Coloro i quali nel giorno d’esordio di Facebook in borsa tentarono di accedere alle azioni del gruppo di Mark Zuckerberg, oggi potranno in molti casi accedere ad un rimborso garantito dal Nasdaq. La lieta novella giunge a parziale rimborso del danno compiuto quando, nel maggio del 2012, il social network è sbarcato ufficialmente a Wall Street. I misfatti di allora sfociano in accordo da 62 milioni di dollari con cui la vicenda non è comunque ancora definitivamente chiusa.
Fu un giorno di grande confusione al Nasdaq: sebbene alle ore 11 le trattative avrebbero dovuto prendere il via, in realtà le compravendite iniziarono soltanto mezzora più tardi. Per mezzora, insomma, ogni ordine è rimasto bloccato, moltiplicando così la tensione che già l’esordio si portava appresso per un’IPO destinata giocoforza a passare alla storia. Quando le contrattazioni ebbero inizio ufficiale, le azioni FB volarono a +10% per poi piombare nuovamente verso i prezzi dell’apertura. Il percorso successivo non ha più restituito smalto alle azioni del gruppo: il picco della prima ora non è più stato toccato ed oggi le azioni gravitano tra i 25 ed i 30 dollari.
Gli investitori che in quelle ore rimasero al palo a seguito di quelli che il Nasdaq spiegò come problemi tecnici, però, non fecero cadere nel nulla l’accaduto: la Security and Exchange Commission fu immediatamente tirata in ballo in cerca di giustizia e le indagini presero immediatamente il via per acclarare l’accaduto.
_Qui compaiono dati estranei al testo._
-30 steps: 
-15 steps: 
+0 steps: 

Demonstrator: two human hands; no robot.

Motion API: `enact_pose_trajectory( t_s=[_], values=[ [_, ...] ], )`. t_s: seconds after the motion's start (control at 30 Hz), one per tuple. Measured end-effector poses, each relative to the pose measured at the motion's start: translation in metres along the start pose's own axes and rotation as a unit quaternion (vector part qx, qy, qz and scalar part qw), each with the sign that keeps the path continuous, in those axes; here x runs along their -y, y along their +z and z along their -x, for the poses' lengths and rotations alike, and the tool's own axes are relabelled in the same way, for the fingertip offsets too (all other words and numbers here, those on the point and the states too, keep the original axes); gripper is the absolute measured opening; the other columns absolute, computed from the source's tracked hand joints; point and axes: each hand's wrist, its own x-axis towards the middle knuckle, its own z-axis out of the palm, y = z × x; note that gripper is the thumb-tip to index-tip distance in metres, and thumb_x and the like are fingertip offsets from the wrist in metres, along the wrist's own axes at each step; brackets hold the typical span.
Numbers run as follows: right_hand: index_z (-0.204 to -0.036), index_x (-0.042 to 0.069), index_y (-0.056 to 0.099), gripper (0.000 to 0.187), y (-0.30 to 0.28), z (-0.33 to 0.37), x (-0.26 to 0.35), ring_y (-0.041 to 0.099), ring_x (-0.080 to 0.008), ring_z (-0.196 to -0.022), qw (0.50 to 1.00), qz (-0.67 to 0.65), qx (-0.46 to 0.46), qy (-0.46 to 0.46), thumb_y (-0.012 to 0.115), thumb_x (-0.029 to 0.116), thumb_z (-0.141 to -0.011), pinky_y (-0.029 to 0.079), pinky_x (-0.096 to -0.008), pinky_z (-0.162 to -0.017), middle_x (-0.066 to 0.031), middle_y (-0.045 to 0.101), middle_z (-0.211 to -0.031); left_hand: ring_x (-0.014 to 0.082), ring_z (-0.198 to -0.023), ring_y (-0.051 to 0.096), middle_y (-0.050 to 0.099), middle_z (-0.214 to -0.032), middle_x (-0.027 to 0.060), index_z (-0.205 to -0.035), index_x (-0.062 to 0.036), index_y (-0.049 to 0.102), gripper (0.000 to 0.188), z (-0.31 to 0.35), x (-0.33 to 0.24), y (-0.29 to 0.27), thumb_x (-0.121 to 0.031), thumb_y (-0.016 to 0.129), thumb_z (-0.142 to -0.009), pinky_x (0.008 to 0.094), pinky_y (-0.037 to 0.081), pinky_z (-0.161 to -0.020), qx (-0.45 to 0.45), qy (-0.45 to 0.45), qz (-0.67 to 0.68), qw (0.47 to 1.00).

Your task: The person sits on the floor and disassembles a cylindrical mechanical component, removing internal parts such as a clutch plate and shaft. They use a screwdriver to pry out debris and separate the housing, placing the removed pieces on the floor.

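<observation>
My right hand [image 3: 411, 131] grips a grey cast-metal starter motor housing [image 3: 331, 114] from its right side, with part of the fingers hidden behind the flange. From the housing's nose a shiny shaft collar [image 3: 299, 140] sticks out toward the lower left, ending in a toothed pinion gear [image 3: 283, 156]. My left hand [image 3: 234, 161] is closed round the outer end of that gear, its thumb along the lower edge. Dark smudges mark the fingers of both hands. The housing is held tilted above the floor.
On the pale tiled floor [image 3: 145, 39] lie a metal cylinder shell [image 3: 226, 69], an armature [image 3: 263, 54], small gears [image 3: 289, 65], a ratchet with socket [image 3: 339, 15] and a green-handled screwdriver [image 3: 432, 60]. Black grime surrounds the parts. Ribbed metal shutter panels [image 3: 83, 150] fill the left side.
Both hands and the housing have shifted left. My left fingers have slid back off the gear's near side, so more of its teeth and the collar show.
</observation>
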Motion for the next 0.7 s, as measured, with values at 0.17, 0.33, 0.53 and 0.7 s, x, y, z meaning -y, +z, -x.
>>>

Con il senno del poi, la stasi iniziale venne peraltro giudicata in modo ancor peggiore alla luce di strani movimenti che Morgan Stanley, Goldman Sachs e JP Morgan portavano avanti tagliando in modo inaspettato l’outlook sul social network nell’immediata vigilia della quotazione (e senza debita pubblicità dell’accaduto presso i piccoli investitori). Il danno complessivo stimato per le trattative mancate è stato in seguito quantificato in circa 500 milioni di dollari complessivi.
Robert Greifeld, alla guida del Nasdaq, fece immediatamente una dichiarazione di colpa: un incidente di percorso, un inconveniente tecnico, un semplice intoppo. La SEC ha però preteso rimborsi: di fronte alla prima proposta da 40 milioni di dollari (in parte cash, in parte in “buoni” per futuri investimenti), la SEC ha rifiutato l’accordo, accettando invece quello odierno di 62 milioni di dollari in denaro cash. La questione non è tuttavia chiusa: il rimborso non mette ancora il Nasdaq al riparo da possibili indagini ulteriori utili ad acclarare eventuali responsabilità per quanto accaduto.